In Deutschland erhalten immer mehr Menschen eine gesetzliche Rente, die deutlich über dem Durchschnitt liegt. Ende 2022 bezogen mehr als 250.000 Rentnerinnen und Rentner ein monatliches Nettoeinkommen von über 2400 Euro aus der gesetzlichen Altersversorgung. Diese Zahl zeigt, dass eine solide finanzielle Absicherung im Ruhestand durchaus möglich ist – besonders für diejenigen, die über viele Jahre Beiträge gezahlt und eine entsprechend hohe Entgeltsumme angehäuft haben.
Wer aus dem Westen Deutschlands kommt, besonders aus Regionen mit traditionell höheren Löhnen, hat statistisch gesehen bessere Chancen, eine Rente in dieser Größenordnung zu beziehen. Auch Berufe mit gut bezahlten Einkommen oder langjährige Beschäftigung in leitenden Positionen tragen dazu bei, dass am Ende der Karriere ein höherer Ruhegehalt anfällt.

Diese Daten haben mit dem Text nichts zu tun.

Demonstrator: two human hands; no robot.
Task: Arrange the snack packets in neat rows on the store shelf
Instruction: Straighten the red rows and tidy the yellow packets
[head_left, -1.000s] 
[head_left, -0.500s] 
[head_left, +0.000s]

Ein Blick auf die Zahlen offenbart jedoch auch Unterschiede: In Ostdeutschland ist die Zahl derer mit einer solch hohen Rente deutlich geringer, was mit den historischen und wirtschaftlichen Gegebenheiten zusammenhängt. Dennoch steigt die Zahl der Gutverdiener im Ruhestand langsam auch dort.
2400 Euro Nettorente – das ist kein seltener Einzelfall mehr. Viele, die heute in Rente gehen, konnten durch jahrzehntelange Beitragszahlung und berufliche Stabilität ein solides Alterseinkommen erreichen. Gleichzeitig zeigt die Entwicklung, wie wichtig es ist, frühzeitig an die eigene Altersvorsorge zu denken – nicht nur auf die gesetzliche Rente zu setzen, sondern gegebenenfalls mit privaten oder betrieblichen Lösungen nachzusteuern.